The CHARM project aims to radically transform the cancer diagnosing process and bring the emerging field of digital histopathology to the next level, introducing a novel technology for tissue analysis, capable to measure the molecular composition of the patient tissue samples and to recognize and classify the tumor in a completely label/stain-free way. The instrument, integrated with artificial intelligence (AI), will offer to histopathologists a reliable, fast and low-cost Clinical Decision Support System (CDSS) for cancer diagnosis and personalized cancer therapy. We will develop a Class C, (IVDR, In-Vitro Diagnostic Regulation) medical device consisting of a turnkey low-cost broadband Coherent Raman Scattering (CRS) microscope (enabled by our patented graphene-based fiber laser technology), named the Chemometric Pathology System (CPS), integrating an AI module based on deep learning, statistics and machine learning. The CPS will be capable of automatically analyzing unstained tissues, providing fast and accurate tumour identification (differentiating normal vs neoplastic tissues) with accuracy >98% and final tumour diagnosis prediction (differentiating and grading histologic subtypes) with accuracy >90%, thus offering to the histopathologist a decision tree compatible with existing clinical protocols but with biomolecular-based objectivity and reduced time to result (TRL6). We will develop a robust business case for the application and ensure the project continuation to higher TRLs and the final market entrance. This proposal builds on the results of the ERC POC project GSYNCOR.

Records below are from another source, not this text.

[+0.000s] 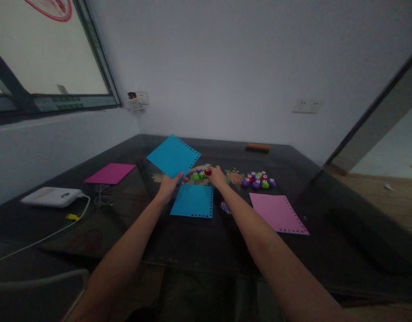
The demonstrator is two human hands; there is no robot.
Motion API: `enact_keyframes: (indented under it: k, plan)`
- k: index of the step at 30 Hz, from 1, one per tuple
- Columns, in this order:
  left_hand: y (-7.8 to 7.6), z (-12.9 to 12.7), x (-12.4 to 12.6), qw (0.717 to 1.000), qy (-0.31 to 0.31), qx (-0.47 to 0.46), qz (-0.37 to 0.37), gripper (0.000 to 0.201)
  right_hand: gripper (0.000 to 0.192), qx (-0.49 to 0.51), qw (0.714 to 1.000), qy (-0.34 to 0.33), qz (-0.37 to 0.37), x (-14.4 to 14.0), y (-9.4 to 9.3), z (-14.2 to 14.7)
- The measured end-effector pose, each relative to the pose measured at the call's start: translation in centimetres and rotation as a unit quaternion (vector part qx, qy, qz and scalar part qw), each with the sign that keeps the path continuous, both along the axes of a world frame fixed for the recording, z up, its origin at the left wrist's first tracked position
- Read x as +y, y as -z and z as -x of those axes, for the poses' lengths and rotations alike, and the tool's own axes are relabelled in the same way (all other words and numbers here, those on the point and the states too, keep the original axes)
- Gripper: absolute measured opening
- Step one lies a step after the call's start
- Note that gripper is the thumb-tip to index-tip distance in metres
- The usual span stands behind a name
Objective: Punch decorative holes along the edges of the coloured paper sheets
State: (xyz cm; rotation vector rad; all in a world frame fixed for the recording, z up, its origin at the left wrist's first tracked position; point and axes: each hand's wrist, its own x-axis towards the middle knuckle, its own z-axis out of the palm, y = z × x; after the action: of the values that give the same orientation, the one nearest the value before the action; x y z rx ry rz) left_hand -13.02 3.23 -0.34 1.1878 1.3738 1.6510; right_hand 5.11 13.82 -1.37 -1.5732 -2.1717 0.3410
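Two blue sheets are in play: the left hand [167,187] pinches one raised sheet [174,156] by its lower corner, and a second sheet [193,201] lies flat on the counter [326,210] just below. The held sheet looks light and thin, rather floppy, so a grip near the edge with punched holes may tear it. The right hand [216,175] rests on a red punch [208,171] among small green ones; if its fingers are closed around it cannot be told. The punch seems hard, smooth and small.
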Motion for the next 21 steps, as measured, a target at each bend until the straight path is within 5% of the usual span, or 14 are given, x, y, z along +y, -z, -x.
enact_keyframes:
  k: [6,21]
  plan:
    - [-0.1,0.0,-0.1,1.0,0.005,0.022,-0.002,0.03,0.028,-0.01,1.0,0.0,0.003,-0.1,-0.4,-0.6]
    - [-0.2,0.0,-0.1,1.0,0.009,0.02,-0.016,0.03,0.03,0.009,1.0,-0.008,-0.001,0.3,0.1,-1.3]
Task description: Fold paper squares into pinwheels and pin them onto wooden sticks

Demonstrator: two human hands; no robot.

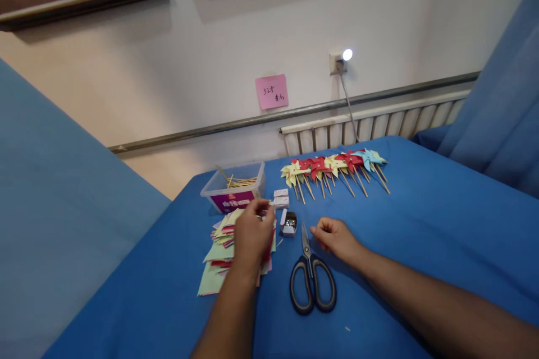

Many human pathologies such as cancer are due to complex biochemical alterations that start at a sub-cellular level and lead to progressive changes that result in a heterogeneous tumor composition. The polyclonality of tumor cells hampers the diagnosis and the therapy giving rise to tumor clones that lead to therapy resistance and promote metastases. An accurate diagnosis of tumor biopsies to identify these particular cell clones is crucial to provide targeted therapy tailored to the tumor characteristics, to improve the patient outcomes and increase survival rates. For this vision to come true, we introduce ulTRafast hOlograPHic FT-IR microscopY (TROPHY) as a paradigm shift in vibrational microscopy, blending elements of photo-thermal infrared (PT-IR), Fourier transform (FT)-IR, and Digital Holography Microscopy (DHM). TROPHY brings these techniques to the unprecedented ultrafast timescale, where the refractive index change induced by coherent IR vibrations is probed at its peak value before thermal relaxation. TROPHY borrows from PT-IR the combination of IR vibrational excitation with visible probing for high spatial resolution, from FT-IR the use of time-domain interferometry to obtain a high spectral resolution from broadband excitation, from DHM highly sensitive and quantitative detection of the refractive index (phase) change. Combined with artificial intelligence algorithms, this technology will enable quantitative concentration imaging of molecular biomarkers with high spatial resolution, high chemical selectivity and high speed, with a transformative impact on medical research and clinics. In oncology, it will be applied to intraoperative diagnosis of tumor biopsies, providing tumor grading, staging and subtyping, and supporting complete tumor resection. It will also allow to determine the best therapeutic approach tailored to the patient and identify resistant tumor clones under targeted therapy, paving the way for precision medicine in cancer.